▶ _Aim of the task_:
Starting with the line that contains "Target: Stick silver" and ending with the last line of the listing, print each line exactly. Pictures stay out.

▶ _Given data_:
+++

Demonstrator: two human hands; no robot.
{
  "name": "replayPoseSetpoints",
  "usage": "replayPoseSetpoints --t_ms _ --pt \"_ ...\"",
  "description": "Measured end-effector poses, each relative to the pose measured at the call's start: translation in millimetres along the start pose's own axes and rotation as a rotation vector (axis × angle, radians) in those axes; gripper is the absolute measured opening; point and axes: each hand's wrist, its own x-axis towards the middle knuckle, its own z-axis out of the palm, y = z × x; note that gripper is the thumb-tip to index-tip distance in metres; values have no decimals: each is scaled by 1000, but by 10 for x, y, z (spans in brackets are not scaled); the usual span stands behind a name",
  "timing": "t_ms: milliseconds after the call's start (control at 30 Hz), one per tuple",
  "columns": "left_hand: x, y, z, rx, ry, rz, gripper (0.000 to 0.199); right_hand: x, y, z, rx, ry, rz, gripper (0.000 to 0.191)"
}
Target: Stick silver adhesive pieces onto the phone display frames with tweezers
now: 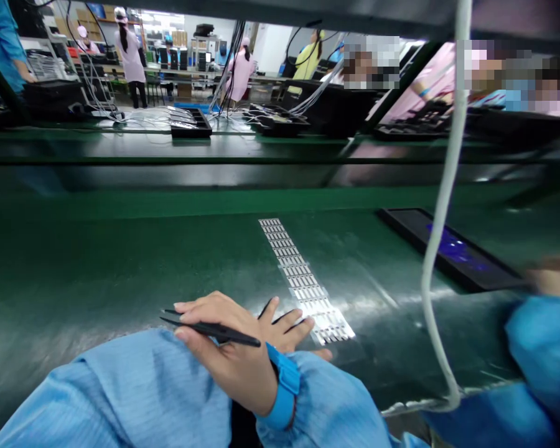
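My arms are crossed at the bottom middle. My right hand (238,348), with a blue strap (287,386) on the wrist, points left and is closed around black tweezers (224,331). The tweezers' tips point left and hold nothing that I can see. Partly hidden behind it, my left hand (289,330) reaches right with its fingers spread, beside the near end of a long strip of small silvery labels or stickers (303,277). Whether its fingers touch the strip I cannot tell. The strip lies flat on the green work surface (121,261).
A black tray (410,227) with a shiny purple-blue area lies to the right. A white cable (441,218) hangs in front of it. A co-worker's blurred hand (555,277) and blue sleeve are at the right edge. Beyond a ledge stand black trays (190,122), wires and several people.
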Motion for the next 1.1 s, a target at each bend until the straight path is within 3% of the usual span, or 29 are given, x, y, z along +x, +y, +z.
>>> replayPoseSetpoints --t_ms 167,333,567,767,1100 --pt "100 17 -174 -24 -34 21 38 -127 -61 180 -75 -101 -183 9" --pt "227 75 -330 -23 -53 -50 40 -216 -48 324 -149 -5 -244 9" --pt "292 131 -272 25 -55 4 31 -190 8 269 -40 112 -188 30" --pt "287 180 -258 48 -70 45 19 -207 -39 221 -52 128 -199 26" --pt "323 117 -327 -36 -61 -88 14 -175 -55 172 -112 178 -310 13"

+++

▶ _Response for this exercise_:
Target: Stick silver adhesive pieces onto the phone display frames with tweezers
now: 
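My arms are crossed at the bottom middle. My right hand (238,348), with a blue strap (287,386) on the wrist, points left and is closed around black tweezers (224,331). The tweezers' tips point left and hold nothing that I can see. Partly hidden behind it, my left hand (289,330) reaches right with its fingers spread, beside the near end of a long strip of small silvery labels or stickers (303,277). Whether its fingers touch the strip I cannot tell. The strip lies flat on the green work surface (121,261).
A black tray (410,227) with a shiny purple-blue area lies to the right. A white cable (441,218) hangs in front of it. A co-worker's blurred hand (555,277) and blue sleeve are at the right edge. Beyond a ledge stand black trays (190,122), wires and several people.
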Motion for the next 1.1 s, a target at each bend until the straight path is within 3% of the usual span, or 29 are given, x, y, z along +x, +y, +z.
>>> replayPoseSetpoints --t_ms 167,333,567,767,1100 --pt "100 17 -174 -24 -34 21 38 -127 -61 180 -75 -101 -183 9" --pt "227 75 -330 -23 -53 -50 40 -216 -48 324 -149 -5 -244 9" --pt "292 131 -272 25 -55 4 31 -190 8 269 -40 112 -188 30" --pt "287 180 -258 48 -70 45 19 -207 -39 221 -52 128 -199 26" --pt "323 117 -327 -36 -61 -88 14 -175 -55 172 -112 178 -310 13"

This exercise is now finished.